The meeting surprised Jesus. Outside of the parallel story in Luke’s gospel, it’s one of the few times that Jesus is surprised (another time was by the Syrophoenician woman, Matt 15.22). The servant was immediately healed, and Jesus shared with those following him that faith such as the centurion’s was an unlikely example for the sort of faith that could change the world.

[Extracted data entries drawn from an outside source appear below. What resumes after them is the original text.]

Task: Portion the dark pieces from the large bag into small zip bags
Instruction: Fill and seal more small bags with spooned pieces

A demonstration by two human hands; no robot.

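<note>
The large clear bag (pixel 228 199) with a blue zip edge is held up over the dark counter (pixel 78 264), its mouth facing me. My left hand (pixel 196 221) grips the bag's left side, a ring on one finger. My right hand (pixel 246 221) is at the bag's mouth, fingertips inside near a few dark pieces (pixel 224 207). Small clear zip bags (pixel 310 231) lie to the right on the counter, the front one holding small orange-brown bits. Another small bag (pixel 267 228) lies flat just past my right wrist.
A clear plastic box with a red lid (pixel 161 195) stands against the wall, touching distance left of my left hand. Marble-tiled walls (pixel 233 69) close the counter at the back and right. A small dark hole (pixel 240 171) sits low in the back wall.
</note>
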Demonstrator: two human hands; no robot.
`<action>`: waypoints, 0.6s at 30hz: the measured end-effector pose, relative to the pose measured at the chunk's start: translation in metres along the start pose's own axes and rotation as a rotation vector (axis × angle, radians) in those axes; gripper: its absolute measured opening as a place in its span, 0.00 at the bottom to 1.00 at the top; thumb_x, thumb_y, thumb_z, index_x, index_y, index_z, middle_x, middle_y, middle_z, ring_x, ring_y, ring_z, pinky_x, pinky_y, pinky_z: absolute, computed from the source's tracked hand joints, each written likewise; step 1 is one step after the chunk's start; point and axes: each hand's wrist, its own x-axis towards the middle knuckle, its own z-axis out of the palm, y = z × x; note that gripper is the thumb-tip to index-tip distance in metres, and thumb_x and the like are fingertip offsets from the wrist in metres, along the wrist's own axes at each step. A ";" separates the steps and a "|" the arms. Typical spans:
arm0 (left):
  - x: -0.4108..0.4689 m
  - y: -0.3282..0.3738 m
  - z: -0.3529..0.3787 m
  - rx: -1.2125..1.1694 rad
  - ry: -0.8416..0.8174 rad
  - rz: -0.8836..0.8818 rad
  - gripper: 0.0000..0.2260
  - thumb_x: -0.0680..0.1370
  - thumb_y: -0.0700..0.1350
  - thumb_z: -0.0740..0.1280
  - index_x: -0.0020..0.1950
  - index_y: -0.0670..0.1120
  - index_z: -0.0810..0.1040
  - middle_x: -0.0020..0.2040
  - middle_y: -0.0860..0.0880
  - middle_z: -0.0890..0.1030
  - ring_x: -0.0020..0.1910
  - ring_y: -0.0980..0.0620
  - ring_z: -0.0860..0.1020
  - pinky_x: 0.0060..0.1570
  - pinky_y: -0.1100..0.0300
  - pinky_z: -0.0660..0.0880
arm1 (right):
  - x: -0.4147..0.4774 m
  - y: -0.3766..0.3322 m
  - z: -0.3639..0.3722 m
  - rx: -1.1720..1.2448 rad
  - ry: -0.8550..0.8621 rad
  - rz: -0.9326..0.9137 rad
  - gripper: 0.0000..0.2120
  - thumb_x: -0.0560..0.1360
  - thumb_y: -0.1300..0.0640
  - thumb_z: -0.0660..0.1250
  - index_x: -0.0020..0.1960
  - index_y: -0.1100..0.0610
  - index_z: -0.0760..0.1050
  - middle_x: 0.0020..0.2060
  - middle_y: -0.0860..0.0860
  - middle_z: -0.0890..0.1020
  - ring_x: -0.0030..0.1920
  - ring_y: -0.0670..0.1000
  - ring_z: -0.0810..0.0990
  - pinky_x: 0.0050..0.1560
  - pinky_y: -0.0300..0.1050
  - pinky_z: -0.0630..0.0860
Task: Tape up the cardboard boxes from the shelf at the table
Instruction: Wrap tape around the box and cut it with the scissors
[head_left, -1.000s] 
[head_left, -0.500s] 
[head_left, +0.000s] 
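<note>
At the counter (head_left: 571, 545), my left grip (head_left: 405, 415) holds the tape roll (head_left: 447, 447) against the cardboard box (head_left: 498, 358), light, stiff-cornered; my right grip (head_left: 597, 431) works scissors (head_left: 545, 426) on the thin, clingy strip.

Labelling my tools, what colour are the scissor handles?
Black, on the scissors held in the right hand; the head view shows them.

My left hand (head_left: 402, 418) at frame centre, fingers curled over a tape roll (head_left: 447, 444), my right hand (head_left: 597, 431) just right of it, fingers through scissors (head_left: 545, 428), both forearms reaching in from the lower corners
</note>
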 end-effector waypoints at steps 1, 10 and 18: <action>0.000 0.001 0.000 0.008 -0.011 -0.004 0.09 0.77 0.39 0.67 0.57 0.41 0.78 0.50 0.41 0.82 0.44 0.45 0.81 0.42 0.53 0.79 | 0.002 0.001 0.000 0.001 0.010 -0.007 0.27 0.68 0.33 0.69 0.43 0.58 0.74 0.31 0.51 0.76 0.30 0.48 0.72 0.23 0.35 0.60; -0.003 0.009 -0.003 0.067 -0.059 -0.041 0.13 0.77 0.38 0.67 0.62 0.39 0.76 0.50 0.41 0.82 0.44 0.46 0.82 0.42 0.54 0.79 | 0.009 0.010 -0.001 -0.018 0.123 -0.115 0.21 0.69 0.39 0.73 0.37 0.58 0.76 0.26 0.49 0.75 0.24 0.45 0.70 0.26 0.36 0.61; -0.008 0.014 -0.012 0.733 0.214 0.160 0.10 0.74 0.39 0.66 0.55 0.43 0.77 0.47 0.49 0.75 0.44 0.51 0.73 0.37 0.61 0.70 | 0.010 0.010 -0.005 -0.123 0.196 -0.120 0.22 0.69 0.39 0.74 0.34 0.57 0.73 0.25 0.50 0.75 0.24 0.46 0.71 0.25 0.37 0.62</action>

Over the course of the past four months since I’ve started my ministry with you, I’ve often been surprised. A lot. In individual meetings. During church services. In church meetings. I’ve learned so many things about you that tell of strength where I didn’t know there was some; or courage; or love and humuor and care and creativity and joy, but also pain and sadness. And I am grateful for all of these surprises, even the difficult ones. Surprises are good. They remind us that our community is far more deep, intriguing, interesting, and beyond knowing than we thought. A surprise is the certainty that there’s more for us to know and experience. But they don’t happen unless we put ourselves into positions in which we can be surprised.

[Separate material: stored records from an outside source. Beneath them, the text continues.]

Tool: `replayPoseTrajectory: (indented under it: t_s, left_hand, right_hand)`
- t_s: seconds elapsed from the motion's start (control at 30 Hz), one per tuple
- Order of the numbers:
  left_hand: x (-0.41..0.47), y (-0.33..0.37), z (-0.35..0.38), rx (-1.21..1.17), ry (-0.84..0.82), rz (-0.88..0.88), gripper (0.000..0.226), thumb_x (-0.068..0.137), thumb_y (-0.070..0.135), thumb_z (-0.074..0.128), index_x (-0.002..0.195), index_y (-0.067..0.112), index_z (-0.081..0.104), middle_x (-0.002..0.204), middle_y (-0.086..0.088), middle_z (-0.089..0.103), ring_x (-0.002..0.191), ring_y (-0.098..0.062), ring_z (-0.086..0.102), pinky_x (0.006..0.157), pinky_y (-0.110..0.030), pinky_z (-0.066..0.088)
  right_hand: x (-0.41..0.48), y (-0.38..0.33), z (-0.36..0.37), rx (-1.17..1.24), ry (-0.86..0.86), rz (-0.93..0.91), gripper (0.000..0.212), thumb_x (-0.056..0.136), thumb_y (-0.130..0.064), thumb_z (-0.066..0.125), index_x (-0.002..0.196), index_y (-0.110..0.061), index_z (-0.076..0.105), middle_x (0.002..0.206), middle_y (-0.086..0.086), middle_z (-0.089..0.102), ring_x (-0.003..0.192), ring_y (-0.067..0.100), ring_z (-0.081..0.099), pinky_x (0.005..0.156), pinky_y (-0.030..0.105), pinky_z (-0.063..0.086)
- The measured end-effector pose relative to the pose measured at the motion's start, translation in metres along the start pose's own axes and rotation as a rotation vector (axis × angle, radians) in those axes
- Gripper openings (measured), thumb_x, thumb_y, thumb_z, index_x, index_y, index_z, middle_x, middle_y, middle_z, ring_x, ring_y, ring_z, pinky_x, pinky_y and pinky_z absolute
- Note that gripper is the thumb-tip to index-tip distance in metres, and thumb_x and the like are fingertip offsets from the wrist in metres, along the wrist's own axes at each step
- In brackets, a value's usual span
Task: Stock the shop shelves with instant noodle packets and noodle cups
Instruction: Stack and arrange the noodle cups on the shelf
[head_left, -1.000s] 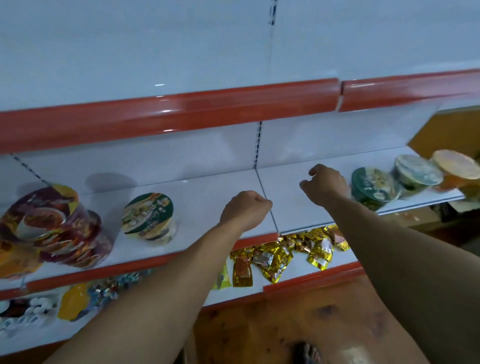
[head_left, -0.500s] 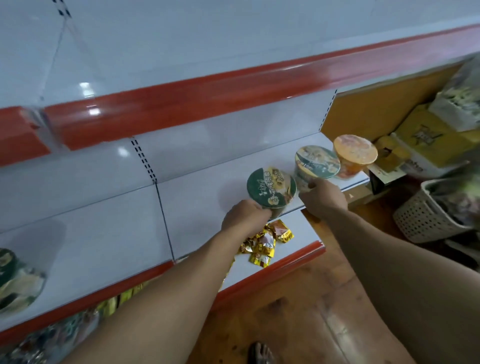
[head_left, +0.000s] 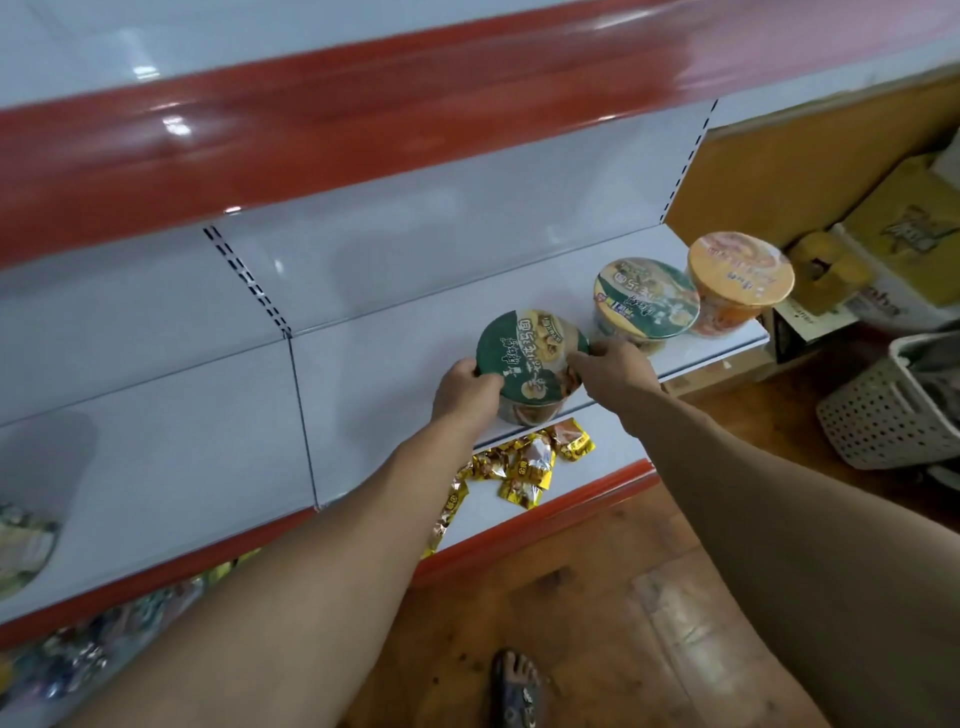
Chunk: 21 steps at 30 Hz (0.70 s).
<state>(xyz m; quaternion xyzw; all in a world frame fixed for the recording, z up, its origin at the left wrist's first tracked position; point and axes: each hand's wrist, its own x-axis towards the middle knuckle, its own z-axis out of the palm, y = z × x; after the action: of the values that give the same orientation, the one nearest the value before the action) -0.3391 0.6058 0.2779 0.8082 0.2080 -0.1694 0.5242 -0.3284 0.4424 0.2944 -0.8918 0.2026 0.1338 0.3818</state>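
Soft, even light; glare on the red shelf edge, motion blur, and wide-angle bending at the edges.

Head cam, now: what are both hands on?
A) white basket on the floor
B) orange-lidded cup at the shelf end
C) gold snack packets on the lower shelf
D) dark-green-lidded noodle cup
D: the left hand and right hand grip opposite sides of the dark-green-lidded noodle cup. No hand touches the orange-lidded cup, gold snack packets or white basket.
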Motion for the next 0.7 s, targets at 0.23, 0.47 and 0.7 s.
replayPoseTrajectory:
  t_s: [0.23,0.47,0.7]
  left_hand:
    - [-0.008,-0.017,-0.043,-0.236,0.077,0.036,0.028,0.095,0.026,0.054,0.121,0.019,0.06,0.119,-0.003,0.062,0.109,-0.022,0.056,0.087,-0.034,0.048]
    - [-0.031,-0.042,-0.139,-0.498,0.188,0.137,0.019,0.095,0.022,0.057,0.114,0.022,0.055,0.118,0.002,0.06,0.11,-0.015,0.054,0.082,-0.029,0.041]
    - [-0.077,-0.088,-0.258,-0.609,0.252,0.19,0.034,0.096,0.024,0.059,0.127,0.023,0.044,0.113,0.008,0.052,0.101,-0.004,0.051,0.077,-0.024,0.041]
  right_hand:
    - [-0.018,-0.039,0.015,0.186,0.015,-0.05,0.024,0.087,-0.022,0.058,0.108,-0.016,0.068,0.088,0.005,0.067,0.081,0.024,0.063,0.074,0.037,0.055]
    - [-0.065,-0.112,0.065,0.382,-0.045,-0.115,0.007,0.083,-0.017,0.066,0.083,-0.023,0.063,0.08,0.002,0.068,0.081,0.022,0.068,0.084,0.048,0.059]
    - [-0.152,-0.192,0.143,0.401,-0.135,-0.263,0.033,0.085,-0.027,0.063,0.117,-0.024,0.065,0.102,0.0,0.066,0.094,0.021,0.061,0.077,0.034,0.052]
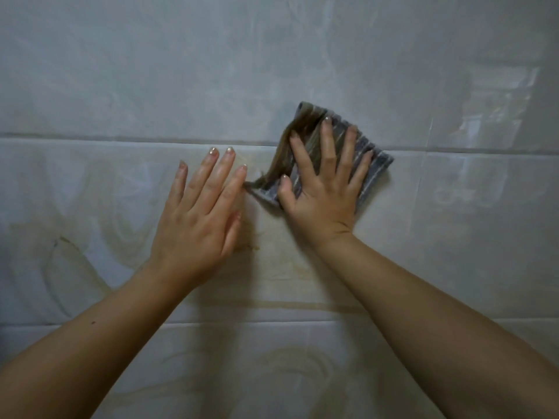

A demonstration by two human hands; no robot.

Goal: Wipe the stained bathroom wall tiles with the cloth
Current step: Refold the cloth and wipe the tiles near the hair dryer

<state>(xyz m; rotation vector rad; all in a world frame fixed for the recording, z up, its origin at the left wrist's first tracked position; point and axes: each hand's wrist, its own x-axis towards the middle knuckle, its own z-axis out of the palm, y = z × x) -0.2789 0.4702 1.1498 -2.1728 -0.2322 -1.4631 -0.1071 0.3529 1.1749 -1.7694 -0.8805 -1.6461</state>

This New Year, I wouldn’t encourage you to make a resolution and doggedly stick to it. I’d encourage you to instead allow yourself to be surprised, by your church, a birdsong, a new way of reading Scripture, a rainbow in the morning, or the story of courage from someone you’ve known for 40 years, yet didn’t know that. I’d invite you to meet with people you think you know for no other reason than to get to know them better, but allow yourself to be surprised by what you learn. And perhaps let them be surprised by what you share with them. I’d even suggest you go out of your way to talk with people you don’t know, and be surprised by what you learn.

Friends, let us be surprised this year. God has so much in store for us.